I got this HTML (simplified):
<td class="pad10">
<div class="button-left" style="margin-bottom: 4px">04.09.2013</div>
<table width="100%" class="record generic schedule margin-4" </table>
<table width="100%" class="record generic schedule margin-4" </table>
<div class="button-left" style="margin-bottom: 4px">05.10.2013</div>
<table width="100%" class="record generic schedule margin-4" </table>
<table width="100%" class="record generic schedule margin-4" </table>
<table width="100%" class="record generic schedule margin-4" </table>
<table width="100%" class="record generic schedule margin-4" </table>
</td>
I want to get dict structure which contains (row means table content separated by dates in main table):
{'04.09.2013': [1 row, 2 row],
'05.10.2013': [1 row, 2 row, 3 row, 4 row]}
I can extract all 'div' with:
dt = s.xpath('//div[contains(@class, "button-left")]')
I can extract all 'table' with:
tables = s.xpath('//table[contains(@class, "record generic schedule margin-4")]')
But I don't know how to link 'dt' with corresponding 'tables' in Scrapy parser. It's possible to create a condition on scraping process, like this: if you found 'div' then you extract all next 'table' till you found other 'div'?
With Chrome i get two xPath examples of these elements:
//[@id="wrap"]/table/tbody/tr/td/table[3]/tbody/tr/td/div[2]
//[@id="wrap"]/table/tbody/tr/td/table[3]/tbody/tr/td/table[1]
Maybe it will help to image full structure of table.

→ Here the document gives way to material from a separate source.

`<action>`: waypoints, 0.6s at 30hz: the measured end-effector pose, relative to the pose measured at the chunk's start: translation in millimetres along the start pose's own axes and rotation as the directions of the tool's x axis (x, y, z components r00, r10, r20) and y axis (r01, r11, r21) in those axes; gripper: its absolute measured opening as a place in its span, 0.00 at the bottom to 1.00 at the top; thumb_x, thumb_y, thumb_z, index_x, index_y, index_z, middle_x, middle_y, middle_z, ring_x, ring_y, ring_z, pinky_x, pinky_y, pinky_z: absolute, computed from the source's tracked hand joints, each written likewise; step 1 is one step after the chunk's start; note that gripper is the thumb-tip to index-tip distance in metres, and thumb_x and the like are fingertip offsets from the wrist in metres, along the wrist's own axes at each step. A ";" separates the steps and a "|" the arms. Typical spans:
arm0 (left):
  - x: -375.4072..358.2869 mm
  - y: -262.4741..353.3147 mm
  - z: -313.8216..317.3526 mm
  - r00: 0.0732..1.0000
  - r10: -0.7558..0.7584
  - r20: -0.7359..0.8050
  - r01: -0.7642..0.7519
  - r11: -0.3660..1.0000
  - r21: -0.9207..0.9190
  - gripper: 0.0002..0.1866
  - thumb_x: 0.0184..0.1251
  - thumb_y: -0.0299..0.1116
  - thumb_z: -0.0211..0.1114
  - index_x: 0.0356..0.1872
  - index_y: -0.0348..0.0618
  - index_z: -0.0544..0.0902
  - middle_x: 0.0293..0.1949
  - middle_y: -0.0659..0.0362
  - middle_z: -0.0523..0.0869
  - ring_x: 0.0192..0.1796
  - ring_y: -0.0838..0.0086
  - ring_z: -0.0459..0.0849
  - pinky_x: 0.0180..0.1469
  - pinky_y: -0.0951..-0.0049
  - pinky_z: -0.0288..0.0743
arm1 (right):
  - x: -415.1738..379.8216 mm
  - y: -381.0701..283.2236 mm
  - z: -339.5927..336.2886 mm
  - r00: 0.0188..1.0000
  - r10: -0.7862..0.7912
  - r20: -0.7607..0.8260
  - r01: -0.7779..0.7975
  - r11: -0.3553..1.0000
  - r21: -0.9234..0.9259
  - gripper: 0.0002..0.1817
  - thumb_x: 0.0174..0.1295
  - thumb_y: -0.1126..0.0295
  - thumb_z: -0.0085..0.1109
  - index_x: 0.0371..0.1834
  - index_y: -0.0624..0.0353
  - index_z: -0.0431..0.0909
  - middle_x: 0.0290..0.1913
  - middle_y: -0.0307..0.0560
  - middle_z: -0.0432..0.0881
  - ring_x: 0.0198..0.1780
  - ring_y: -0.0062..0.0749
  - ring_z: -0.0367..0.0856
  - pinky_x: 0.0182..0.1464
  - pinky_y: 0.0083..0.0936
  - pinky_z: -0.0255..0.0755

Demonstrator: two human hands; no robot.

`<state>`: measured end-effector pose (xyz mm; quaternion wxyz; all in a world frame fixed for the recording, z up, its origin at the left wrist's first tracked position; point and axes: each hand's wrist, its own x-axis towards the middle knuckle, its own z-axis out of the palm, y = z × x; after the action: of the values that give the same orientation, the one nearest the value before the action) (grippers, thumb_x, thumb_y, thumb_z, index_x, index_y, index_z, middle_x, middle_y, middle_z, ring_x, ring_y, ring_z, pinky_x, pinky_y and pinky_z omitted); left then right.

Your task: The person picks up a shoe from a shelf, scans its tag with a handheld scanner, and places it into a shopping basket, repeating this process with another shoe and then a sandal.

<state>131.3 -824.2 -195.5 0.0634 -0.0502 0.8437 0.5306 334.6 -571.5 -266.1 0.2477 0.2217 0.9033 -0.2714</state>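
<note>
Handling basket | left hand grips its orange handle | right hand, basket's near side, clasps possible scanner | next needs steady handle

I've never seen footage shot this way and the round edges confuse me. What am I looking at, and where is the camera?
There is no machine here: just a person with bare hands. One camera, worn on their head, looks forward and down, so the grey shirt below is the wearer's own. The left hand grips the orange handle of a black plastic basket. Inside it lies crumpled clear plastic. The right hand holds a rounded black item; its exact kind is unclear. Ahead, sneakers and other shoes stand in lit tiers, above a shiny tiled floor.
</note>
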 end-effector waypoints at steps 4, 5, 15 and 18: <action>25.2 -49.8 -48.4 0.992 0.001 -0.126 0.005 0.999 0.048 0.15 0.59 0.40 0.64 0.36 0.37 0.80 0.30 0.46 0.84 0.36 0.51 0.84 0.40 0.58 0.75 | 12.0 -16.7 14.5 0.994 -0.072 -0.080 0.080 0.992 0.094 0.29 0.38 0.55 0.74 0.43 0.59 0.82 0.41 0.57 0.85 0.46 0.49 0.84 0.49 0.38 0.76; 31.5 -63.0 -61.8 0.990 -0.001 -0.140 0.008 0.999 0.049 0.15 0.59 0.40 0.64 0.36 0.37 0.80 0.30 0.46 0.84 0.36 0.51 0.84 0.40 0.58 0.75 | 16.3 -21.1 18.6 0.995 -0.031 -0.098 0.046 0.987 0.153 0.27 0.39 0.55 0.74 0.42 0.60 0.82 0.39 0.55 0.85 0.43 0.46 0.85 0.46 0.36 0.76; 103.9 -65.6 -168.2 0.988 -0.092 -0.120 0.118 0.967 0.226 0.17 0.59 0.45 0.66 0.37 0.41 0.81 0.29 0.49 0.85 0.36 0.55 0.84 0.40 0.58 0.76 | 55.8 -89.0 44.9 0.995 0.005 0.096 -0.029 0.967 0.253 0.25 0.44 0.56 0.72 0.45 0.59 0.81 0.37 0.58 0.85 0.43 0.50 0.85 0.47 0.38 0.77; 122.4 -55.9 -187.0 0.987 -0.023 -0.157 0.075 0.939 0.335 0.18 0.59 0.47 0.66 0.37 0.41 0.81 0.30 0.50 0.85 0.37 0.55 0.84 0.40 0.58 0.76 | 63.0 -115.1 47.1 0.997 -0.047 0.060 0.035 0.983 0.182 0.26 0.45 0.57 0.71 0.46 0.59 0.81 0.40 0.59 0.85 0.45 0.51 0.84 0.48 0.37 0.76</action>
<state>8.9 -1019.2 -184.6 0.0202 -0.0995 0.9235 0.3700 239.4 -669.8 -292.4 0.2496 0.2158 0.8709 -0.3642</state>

Solution (thanks to @marven):
s = Selector(response)
table = {}
current_key = None
for e in s.xpath('//td[@class="pad10"]/*') :
if bool(int(e.xpath('@class="button-left"').extract()[0])):
current_key = e.xpath('text()').extract()[0]
else:
if bool(int(e.xpath('@class="record generic schedule margin-4"').extract()[0])):
t = e.extract()
if current_key in table:
table[current_key].append(t)
else:
table[current_key] = [t]
else:
pass